Tamiflu was well tolerated. The most common adverse event in the pediatric study was vomiting (approximately 5 percent higher than the placebo group). Other events reported more frequently included abdominal pain, epistaxis, ear disorder, and conjunctivitis. These events generally occurred once, despite continued dosing, and only 8 patients (2 percent) withdrew from this study due to adverse events. Tamiflu is not a replacement for vaccines. Early vaccination on an annual basis is recommended by the Centers for Disease Control’s Immunization Practices Advisory Committee unless vaccination is contraindicated, not available or not feasible.
Serious bacterial infections may begin with influenza-like symptoms or may co-exist with or occur as complications during the course of influenza. Tamiflu has not been shown to prevent such complications.
"The treatment benefit of Tamiflu in children is consistent with what is seen in the adult population, and is particularly exciting because of the high incidence of flu in children," said Dr. Dominick Iacuzio, Medical Director, Hoffmann-La Roche. "The pediatric indication builds on the Tamiflu franchise and further demonstrates Roche’s commitment to influenza management."
Tamiflu (oseltamivir phosphate), co-developed with Gilead Sciences of Foster City, California, is a systemic treatment for all common strains of influenza (types A & B) and is available in a convenient pill form. Tamiflu was approved by the U.S. Food and Drug Administration in October 1999 for the treatment of uncomplicated influenza in adults and is now the market leader in antiviral influenza treatment. In its first season of availability for treatment, Tamiflu amassed more than 58 percent of the market share within the class of antivirals called neuraminidase inhibitors, and garnered more than 30 percent of the overall influenza antiviral market.
About Hoffman-La Roche and Gilead Sciences Hoffmann-La Roche Inc. (Roche), based in Nutley, N.J., is the U.S. prescription drug unit of the Roche Group, a leading research-based health care enterprise that ranks among the world’s leaders in pharmaceuticals, diagnostics and vitamins. Roche discovers, develops, manufactures and markets numerous important prescription drugs that enhance people's health, well-being and quality of life. Among the company’s areas of therapeutic interest are: virology, including HIV/AIDS and hepatitis C; infectious diseases, including influenza; cardiology; neurology; oncology; transplantation; dermatology; and metabolic diseases, including obesity and diabetes.
For more information on the Roche pharmaceuticals business in the United States, visit the company’s web site at: www.rocheusa.com. To learn about influenza surveillance and to find out if flu is in your area, log onto www.flustar.com.
Gilead Sciences, Inc., headquartered in Foster City, CA, is an independent biopharmaceutical company that seeks to provide accelerated solutions for patients and the people who care for them.

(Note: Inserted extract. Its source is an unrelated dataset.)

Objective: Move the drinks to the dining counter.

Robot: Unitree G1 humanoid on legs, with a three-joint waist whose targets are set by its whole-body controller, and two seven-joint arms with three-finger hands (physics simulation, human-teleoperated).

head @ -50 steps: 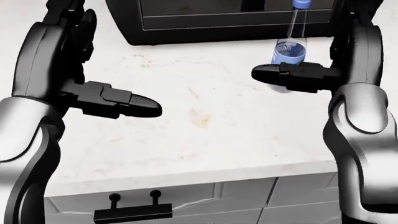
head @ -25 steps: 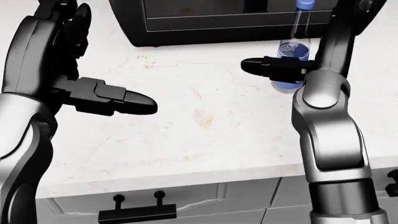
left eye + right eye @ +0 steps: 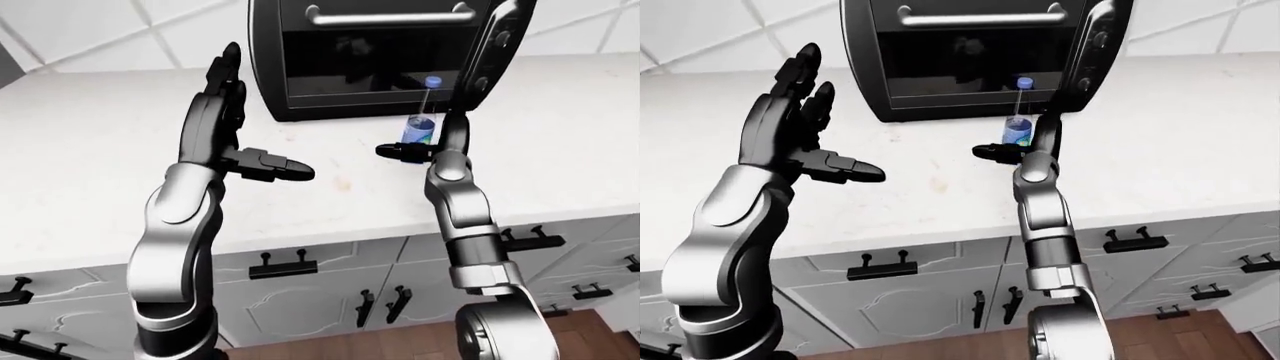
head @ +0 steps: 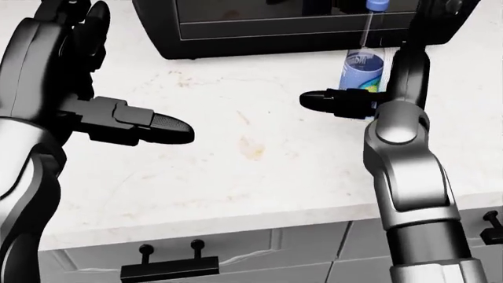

Gilead discovers, develops, manufactures and commercializes proprietary therapeutics for challenging infectious diseases (viral, fungal and bacterial infections) and cancer. Gilead maintains research, development or manufacturing facilities in Foster City, CA; Boulder, CO; San Dimas, CA; Cambridge, UK and Dublin, Ireland and sales and marketing organizations in the United States, Europe and Australia.